Cutting into midfield from the right, Ben W is dispossessed in unfamiliar territory. The OSA technically gifted CM drives past Fede and into the Witan box. Danny, playing with high ping, takes a leaf out of Jonny's love book and sweeps the oppo off his feet. The only difference, no happy ending. PENALTY to OSA.


Time stands still... the striker glances to the right, steps up and Diva (already basically standing by the right hand post) palms the penalty away and into touch! Huge moment from the youngster!

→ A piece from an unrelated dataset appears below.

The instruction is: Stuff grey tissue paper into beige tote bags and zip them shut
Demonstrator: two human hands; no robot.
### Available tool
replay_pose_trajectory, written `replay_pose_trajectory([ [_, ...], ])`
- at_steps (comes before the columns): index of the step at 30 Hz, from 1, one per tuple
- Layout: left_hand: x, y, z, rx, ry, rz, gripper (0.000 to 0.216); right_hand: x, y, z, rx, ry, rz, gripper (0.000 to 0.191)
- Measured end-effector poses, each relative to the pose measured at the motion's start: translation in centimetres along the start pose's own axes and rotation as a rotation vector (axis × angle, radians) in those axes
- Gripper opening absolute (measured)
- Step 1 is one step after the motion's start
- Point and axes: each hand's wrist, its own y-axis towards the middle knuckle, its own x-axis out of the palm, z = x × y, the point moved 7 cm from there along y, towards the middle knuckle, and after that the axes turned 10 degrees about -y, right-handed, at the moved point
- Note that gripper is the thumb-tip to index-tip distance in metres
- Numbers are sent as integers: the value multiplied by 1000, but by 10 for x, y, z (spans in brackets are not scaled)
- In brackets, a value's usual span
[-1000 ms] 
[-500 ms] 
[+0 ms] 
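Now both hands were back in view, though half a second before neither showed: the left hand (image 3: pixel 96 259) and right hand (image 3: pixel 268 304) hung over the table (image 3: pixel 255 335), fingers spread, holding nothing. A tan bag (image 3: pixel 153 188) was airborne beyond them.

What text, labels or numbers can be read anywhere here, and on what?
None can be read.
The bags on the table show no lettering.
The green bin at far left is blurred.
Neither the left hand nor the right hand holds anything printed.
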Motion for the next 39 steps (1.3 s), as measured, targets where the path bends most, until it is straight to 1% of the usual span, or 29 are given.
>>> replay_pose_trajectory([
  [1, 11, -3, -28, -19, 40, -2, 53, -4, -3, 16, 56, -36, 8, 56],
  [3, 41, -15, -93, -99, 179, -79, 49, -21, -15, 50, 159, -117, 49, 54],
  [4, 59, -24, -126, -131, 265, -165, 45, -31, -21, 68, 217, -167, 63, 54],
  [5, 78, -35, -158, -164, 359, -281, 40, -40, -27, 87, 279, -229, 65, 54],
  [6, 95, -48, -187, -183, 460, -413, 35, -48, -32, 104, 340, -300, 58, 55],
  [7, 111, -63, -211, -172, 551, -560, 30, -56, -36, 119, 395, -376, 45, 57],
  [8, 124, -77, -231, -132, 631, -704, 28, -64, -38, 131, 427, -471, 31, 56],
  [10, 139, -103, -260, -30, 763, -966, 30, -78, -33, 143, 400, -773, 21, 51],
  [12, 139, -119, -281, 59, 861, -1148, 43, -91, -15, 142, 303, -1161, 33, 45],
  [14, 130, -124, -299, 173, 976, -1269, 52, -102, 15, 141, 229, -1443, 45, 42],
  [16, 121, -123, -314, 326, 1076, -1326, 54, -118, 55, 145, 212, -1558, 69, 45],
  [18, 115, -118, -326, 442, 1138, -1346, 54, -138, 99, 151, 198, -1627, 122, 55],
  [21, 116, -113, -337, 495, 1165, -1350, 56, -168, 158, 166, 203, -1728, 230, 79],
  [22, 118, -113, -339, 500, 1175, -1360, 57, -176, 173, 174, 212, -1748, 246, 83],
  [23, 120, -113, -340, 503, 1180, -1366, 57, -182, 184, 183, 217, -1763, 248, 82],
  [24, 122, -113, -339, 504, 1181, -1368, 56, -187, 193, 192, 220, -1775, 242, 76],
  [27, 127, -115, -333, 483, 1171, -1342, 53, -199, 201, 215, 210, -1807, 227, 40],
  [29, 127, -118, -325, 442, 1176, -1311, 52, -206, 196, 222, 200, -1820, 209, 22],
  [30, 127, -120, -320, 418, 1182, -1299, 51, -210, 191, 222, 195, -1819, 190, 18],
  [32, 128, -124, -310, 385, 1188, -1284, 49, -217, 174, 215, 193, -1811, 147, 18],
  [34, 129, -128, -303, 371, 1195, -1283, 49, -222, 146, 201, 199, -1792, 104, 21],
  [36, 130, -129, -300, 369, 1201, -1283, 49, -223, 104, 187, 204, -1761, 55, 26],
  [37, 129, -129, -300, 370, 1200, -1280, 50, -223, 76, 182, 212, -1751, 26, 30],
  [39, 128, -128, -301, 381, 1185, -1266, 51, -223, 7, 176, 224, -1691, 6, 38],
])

Witan do not respond to the threats and give away a cheap free-kick in the middle. A long ball is sent forward, Diva hesitates to come and claim the ball leaving the striker to convert to make it 4-2 Witan.


OSA play some good interplay down the right side and attempt to pass LB Jez. He follows the attacker, putting in a goal saving block to keep the 2 goal advantage. Brilliant from the experienced winger.


Good play from OSA results in a through ball from to their attacker who clatters Diva two footed, Diva in agony as the ball drops out to the OSA forward who puts the ball into the open net. What could have easily been a straight red, instead led to OSA cutting the deficit with the ref admitting he made a mistake (but still let the decision stand). 4-3....... surely not....


The game is stopped for 10 minutes. Physio Jeremy comforts the fallen Diva, stethoscope to the ready and starts prodding his knee. After assessing himself he moves onto Diva to check that he is ok, whilst flirting (again) with our matchday referee - cleary age is just a number in Jez's eyes #golddigger.


"Shortly after their pathetic disgrace of a 3rd goal" (- Bangers, Berrylands pitches 2023)...Marcel sends in a delightful cross landing at Jack's feet, who turns and smashes the ball into the roof of the net. Justice. BBYYYEEEEEE. 5-3 Witan


Witan are now defending the lead and putting their bodies on their line. In spectacular fashion, Marcel attempts a sliding effort to prevent a stray ball from leaving the pitch. He fails and leaves a massive dent in the oppositions metal dug out.


10 mins to go and having clearly watched the new David Beckham (available only on Netflix, other streaming services are available), Jack receives the ball on the edge of the box and "Bend it like Thorne" into the bottom corner of the net. 6-3 Witan!!!


It's all over, Witan take the three points and move up to fourth in the table!


The night continues post game with a pub visit and attempted train return, leaving Fede's bladder gagging for a filthy South Western Railway toilet.


MOTM goes to Jack for his 4 goal showing, Haddock is given to Ben for his lack of washing ability.